Seizing on this passage, Woodworth argues that Judge Lewis forfeited judicial immunity by virtue of assuming the role of prosecutor.
Yet the report’s conclusion cannot be taken as literally as Woodworth suggests. We discern only two acts in the above excerpt that are even remotely prosecutorial in nature: (1) identifying potential charges and (2) calculating the relevant statutes of limitations. But Judge Lewis took both steps to apprise Hulshof of the status of the case; the determinations were in no way binding on Hulshof, nor did they guarantee that a prosecution would follow. Thus, Judge Lewis cannot be said to have effectuated a prosecution. This is a far cry from the conduct at issue in Lopez v. Vanderwater , 620 F.2d 1229 (7th Cir. 1980) —the lone case Woodworth cites rejecting a claim of judicial immunity. In Lopez , a judge detained one of his former rental-property tenants at gunpoint, had him arrested, wrote out charges against him, completed a plea-waiver form and entered a guilty plea without his consent, and then sentenced him to 8 months' imprisonment. See id. at 1231-33. Notwithstanding this brazen conduct, the Seventh Circuit found the judge immune as to the arraignment, conviction, and sentencing of the former tenant. However, it held that he was ineligible for immunity as to his "prosecutorial acts," which included the decision to initiate charges and the completion of a charging form. Id. at 1235-37. As the Eleventh Circuit later explained in distinguishing Lopez , the key to the partial loss of immunity in that case was that the landlord-judge "initiated charges not as a result of a case brought before [him] by the parties, but as a result of events in [his] private, nonjudicial li[fe], events in which [he] had a personal stake." See Harris v. Deveaux , 780 F.2d 911, 915 (11th Cir. 1986). Here, the mere involvement of Judge Lewis’s personal attorney, which may be sufficient to create a conflict of interest, is not a personal, financial stake of the sort involved in Lopez . More importantly, it was Hulshof—not Judge Lewis—who was solely responsible for formulating and filing charges. Thus, Woodworth’s judge-as-prosecutor theory fails because Judge Lewis did not formally act as a prosecutor like the landlord-judge in Lopez .

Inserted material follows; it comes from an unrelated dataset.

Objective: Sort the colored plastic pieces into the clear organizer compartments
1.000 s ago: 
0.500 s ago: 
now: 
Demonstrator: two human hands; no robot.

In a second attempt to overcome the district court’s finding of judicial immunity, Woodworth emphasizes that Judge Lewis’s ex parte communications with Lyndel, Hulshof, and Judge Lewis’s personal attorney violated the Code of Judicial Ethics. However, Woodworth does not claim that these conversations pertained to matters disconnected from Judge Lewis’s duties as a judge, and the ex parte nature of a communication does not transform it into a nonjudicial act, even where such communications constitute a breach of professional ethics rules. See Nystedt v. Nigro , 700 F.3d 25, 31-32 (1st Cir. 2012) ; Dellenbach v. Letsinger , 889 F.2d 755, 761-62 (7th Cir. 1989).
Therefore, on the record before us, we see no basis for reversing the grant of summary judgment to Judge Lewis. Any evidence of misconduct relates directly to his official role as a judge, and as a result, he is entitled to the absolute immunity accorded to that office.
III.
Accordingly, we affirm the grant of summary judgment because absolute immunity bars Woodworth’s claims against both Hulshof and Judge Lewis.